Histórias Verídicas - AS LADRAS INOCENTES

por Mario de Moraes
sexta-feira, 04 de julho de 2008
por Jornal A Voz da Serra

Antes de chegar à Seção de Roubos e Furtos do antigo Segundo Distrito em Copacabana (Guanabara), o inspetor Nilo de Oliveira passou em frente ao xadrez de mulheres. Decaídas, ladras, assassinas, deitadas pelo chão, na maior promiscuidade possível, aguardavam remoção para a penitenciária.

O inspetor viera a chamado do comissário José Lúcio para resolver um caso de furto. Haviam se apossado dos anéis de brilhantes de uma senhora de importante sobrenome, e esta acusava duas jovens vendedoras de uma loja próxima.Um bando de colegas das moças e muitos curiosos aglomeravam-se à porta da delegacia, aguardando o desenrolar dos acontecimentos. Assim que chegou à seção que chefiava, Nilo de Oliveira tratou de ouvir a vítima. A mulher contou-lhe que entrara num magazine, naquela mesma rua, para comprar meias. Ao examiná-las, retirara os anéis dos dedos. Escolhido o artigo, comprara um par e só na rua dera por falta das jóias. Regressara apressadamente, mas os anéis tinham sumido de cima do balcão. Como a demora fora pouca, entre sair e voltar, somente as duas vendedoras poderiam ter furtado as jóias.

Num canto da sala duas mocinhas choramingavam, protestando inocência em frases entrecortadas de soluços. O inspetor resolveu interrogá-las. Mas, para isso, pediu que as demais pessoas se retirassem da sua sala. O interrogatório, a portas fechadas, demorou apenas alguns minutos. Findos os quais, Nilo de Oliveira apareceu, anunciando que ia dar uma espiada no local do furto. Contra a vontade do gerente da loja, que insistia em ter revistado tudo, de ponta a ponta, sem nenhum resultado.

Não foi fácil chegar ao balcão de meias, pois o bloco de curiosos não queria perder um só movimento do policial. Auxiliado por um investigador, Nilo de Oliveira passou a examinar caixa por caixa, balançando-as, na esperança de que os anéis tivessem caído dentro de uma delas.
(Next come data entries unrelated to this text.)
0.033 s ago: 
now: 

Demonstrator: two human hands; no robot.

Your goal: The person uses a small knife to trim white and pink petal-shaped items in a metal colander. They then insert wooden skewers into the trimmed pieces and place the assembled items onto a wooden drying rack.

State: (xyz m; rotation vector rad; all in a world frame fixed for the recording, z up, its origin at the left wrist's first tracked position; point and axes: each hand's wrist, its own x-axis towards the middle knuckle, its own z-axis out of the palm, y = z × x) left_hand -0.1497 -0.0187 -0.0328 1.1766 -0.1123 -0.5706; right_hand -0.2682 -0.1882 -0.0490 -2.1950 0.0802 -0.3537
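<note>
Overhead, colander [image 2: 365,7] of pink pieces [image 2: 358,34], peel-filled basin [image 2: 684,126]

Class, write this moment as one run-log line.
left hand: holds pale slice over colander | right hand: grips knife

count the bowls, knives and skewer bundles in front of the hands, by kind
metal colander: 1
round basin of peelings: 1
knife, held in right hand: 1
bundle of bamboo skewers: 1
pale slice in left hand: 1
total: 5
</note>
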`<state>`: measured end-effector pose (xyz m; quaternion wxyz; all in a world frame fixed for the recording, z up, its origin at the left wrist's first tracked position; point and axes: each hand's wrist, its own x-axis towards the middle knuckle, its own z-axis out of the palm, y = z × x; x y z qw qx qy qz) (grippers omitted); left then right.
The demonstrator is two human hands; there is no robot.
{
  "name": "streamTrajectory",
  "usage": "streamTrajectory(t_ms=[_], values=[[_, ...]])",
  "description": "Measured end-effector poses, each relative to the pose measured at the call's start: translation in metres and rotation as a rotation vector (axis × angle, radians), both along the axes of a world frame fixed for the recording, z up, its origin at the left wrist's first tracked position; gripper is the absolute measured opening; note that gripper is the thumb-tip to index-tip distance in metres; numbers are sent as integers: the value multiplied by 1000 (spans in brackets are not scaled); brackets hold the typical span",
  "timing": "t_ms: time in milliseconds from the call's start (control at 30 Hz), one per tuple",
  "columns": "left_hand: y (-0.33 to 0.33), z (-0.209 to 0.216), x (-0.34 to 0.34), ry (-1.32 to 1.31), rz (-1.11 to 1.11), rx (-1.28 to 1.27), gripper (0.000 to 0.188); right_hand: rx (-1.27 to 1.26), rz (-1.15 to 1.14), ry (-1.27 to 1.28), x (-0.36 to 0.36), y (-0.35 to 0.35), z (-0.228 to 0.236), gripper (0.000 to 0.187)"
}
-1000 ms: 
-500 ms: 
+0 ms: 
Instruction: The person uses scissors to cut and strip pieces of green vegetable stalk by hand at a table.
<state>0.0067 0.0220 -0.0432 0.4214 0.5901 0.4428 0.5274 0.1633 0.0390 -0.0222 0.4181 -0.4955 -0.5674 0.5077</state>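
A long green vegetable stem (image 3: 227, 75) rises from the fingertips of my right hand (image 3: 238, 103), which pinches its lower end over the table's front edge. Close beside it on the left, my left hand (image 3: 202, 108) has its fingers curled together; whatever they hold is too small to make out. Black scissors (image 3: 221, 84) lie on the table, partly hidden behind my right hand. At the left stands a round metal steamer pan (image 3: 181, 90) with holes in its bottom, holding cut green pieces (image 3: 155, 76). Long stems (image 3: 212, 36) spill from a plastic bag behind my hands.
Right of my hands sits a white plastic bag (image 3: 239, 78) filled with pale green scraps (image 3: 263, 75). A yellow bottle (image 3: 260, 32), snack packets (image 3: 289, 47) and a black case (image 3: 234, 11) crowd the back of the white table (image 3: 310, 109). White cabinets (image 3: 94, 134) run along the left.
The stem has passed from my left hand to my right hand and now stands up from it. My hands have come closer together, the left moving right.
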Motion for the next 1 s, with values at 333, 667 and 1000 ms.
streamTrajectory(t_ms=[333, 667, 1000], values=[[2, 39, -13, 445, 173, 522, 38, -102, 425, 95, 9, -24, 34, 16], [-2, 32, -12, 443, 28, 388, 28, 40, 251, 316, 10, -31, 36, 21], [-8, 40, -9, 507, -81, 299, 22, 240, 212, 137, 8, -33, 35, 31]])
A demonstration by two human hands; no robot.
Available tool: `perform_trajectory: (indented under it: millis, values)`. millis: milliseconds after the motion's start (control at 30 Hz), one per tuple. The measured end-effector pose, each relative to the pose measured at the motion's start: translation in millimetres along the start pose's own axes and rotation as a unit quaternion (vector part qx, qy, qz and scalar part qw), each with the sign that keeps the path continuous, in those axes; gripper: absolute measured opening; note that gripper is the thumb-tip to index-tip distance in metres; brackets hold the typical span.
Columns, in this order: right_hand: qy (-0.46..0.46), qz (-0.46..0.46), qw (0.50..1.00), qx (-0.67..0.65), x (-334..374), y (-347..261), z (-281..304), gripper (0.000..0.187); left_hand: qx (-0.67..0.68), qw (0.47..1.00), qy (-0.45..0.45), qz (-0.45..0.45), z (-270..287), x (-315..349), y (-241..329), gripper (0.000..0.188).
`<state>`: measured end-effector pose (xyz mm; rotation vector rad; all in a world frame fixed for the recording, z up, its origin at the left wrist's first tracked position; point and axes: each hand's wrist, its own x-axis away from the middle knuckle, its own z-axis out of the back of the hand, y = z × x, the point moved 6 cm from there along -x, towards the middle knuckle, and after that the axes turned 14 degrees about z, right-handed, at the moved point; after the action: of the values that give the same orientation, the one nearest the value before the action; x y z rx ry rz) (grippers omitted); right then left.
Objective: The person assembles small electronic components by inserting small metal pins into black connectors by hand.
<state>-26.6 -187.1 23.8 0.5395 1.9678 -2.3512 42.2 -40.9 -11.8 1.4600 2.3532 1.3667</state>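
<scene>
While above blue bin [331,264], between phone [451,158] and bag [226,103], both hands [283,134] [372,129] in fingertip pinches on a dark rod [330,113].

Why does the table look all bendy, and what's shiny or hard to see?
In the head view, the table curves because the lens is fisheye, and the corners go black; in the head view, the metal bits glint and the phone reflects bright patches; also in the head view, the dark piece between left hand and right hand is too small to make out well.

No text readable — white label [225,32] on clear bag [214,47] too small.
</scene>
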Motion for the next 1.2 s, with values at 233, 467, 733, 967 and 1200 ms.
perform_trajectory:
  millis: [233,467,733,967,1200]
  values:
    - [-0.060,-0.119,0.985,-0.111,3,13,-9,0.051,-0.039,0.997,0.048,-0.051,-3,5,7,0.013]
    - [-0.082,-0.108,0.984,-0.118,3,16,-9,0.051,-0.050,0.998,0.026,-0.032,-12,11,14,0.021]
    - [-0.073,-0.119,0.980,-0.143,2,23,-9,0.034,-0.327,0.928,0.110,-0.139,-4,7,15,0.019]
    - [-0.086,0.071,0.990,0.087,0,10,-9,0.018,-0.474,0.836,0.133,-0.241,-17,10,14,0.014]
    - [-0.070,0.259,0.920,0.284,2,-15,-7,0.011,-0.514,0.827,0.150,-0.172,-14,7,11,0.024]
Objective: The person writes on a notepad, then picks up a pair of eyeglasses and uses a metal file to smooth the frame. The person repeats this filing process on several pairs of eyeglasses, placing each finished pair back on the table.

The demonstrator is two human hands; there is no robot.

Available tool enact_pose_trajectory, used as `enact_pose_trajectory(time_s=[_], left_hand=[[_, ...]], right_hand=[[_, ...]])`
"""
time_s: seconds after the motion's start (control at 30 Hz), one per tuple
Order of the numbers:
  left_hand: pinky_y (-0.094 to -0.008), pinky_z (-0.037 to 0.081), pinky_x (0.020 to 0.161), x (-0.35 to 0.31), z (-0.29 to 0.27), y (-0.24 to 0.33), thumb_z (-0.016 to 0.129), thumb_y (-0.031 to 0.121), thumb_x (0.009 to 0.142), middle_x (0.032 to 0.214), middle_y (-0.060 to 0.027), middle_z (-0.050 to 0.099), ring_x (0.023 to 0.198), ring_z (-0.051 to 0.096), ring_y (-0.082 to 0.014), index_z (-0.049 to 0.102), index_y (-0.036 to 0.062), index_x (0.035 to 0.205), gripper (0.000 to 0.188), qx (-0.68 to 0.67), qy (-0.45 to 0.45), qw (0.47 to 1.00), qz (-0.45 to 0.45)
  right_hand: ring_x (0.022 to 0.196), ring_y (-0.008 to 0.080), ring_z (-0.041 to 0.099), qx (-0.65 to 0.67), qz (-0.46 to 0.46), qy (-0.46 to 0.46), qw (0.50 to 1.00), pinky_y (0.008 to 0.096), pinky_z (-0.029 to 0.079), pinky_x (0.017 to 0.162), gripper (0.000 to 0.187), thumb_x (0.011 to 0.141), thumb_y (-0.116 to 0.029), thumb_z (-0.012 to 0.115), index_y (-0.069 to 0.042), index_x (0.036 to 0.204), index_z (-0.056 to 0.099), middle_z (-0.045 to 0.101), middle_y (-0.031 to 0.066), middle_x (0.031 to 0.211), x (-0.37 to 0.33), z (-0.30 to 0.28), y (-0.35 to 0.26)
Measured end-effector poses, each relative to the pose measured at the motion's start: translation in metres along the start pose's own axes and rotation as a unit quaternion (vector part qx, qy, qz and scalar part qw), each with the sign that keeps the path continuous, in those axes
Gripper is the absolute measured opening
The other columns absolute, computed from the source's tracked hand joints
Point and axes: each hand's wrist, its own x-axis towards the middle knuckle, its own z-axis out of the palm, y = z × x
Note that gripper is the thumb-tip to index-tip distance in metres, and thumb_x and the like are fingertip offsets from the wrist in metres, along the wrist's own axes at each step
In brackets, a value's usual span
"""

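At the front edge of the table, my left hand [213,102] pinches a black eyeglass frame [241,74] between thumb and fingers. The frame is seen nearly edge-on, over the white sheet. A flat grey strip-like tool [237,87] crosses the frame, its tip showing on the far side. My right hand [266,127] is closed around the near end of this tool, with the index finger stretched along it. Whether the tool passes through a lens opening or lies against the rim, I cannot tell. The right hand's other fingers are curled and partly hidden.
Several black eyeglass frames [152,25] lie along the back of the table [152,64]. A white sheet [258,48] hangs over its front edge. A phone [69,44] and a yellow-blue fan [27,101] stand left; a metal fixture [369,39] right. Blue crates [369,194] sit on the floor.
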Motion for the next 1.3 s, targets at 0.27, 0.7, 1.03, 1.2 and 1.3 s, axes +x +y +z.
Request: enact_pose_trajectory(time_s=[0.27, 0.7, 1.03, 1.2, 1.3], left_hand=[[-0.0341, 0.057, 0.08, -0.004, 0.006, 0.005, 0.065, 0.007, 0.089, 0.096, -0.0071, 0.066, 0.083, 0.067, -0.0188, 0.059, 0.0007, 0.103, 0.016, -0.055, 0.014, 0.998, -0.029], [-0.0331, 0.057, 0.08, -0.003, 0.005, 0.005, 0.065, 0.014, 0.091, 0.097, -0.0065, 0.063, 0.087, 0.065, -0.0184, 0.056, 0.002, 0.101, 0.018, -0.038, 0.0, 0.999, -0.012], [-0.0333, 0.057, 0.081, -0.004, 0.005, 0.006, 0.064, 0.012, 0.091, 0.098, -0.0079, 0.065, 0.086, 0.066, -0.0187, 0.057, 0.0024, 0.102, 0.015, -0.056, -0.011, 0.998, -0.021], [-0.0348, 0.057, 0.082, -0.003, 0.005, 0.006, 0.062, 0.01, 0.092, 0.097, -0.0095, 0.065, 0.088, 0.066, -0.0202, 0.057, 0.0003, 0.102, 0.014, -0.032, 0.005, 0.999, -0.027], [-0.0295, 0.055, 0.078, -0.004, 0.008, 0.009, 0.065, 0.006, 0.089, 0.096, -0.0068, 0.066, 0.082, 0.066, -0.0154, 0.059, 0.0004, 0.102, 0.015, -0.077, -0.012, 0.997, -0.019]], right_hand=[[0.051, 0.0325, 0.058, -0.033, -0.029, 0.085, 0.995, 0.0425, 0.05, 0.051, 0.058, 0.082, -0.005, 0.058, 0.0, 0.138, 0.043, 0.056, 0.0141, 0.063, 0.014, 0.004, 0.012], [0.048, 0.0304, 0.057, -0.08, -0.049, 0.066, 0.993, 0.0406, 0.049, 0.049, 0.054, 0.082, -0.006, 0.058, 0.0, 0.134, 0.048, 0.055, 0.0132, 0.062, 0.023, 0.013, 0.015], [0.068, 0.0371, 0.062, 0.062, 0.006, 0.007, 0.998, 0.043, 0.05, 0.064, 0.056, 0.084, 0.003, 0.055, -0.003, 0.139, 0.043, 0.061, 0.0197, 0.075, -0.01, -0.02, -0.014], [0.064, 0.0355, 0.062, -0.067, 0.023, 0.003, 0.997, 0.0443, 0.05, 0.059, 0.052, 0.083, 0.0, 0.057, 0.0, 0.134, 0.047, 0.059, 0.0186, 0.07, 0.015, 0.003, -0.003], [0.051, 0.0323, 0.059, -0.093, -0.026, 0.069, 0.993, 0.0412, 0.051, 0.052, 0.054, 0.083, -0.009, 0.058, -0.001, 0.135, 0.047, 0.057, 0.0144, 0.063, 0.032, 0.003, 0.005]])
Lá para a décima, ouviu um barulhinho característico. Aberta a caixa, foi comprovada a sua teoria: no fundo da mesma, misturadas com as meias, estavam as jóias desaparecidas.

A dona dos anéis quase teve um colapso. E foi chorando, tremendamente arrependida, que ela pediu perdão às duas balconistas, chegando mesmo a oferecer-lhes dinheiro para passarem melhor o Natal, já que faltavam apenas dois dias para a festa máxima da Cristandade.

Esta foi a reportagem publicada na época em vários jornais cariocas.

Mais de 50 anos são passados e só agora é contada, pela primeira vez, a verdadeira versão do caso.

Voltemos à sala do inspetor Nilo de Oliveira, justo quando ele interrogava as duas jovens vendedoras. Frente ao experimentado policial, que lhes falava de forma persuasiva, não tendo ninguém por testemunha, as pequenas terminaram confessando. Deslumbradas com as valiosas jóias, num instante de irreflexão, tinham furtado os anéis da madame. Depois, com medo, haviam negado. Nilo de Oliveira pediu-lhes os anéis de volta. Uma delas retirou-os do sutiã, entregando-os ao policial.

E foi nesse exato momento que a triste imagem do xadrez de mulheres voltou à mente do inspetor. Só que desta vez, no meio das detentas, Nilo de Oliveira imaginou as duas vendedoras, jovens de 18 anos de idade, misturadas à pior escória da sociedade.

A solução humana não poderia ser aquela. Por isso, o inspetor explicou às mocinhas que ia livrá-las da cadeia, mas que elas deviam esquecer o que havia acontecido, prometendo-lhe nunca mais repetir a desonesta façanha.

A seguir, foi à loja em companhia de um investigador de sua inteira confiança. No caminho, discretamente, passou-lhe os anéis, pedindo-lhe que os escondesse disfarçadamente numa das caixas de meias. Onde terminou por “encontrá-los”...

Hoje aquelas duas mocinhas são senhoras bem casadas e felizes, já avós, esquecidas totalmente daquele 23 de dezembro em Copacabana.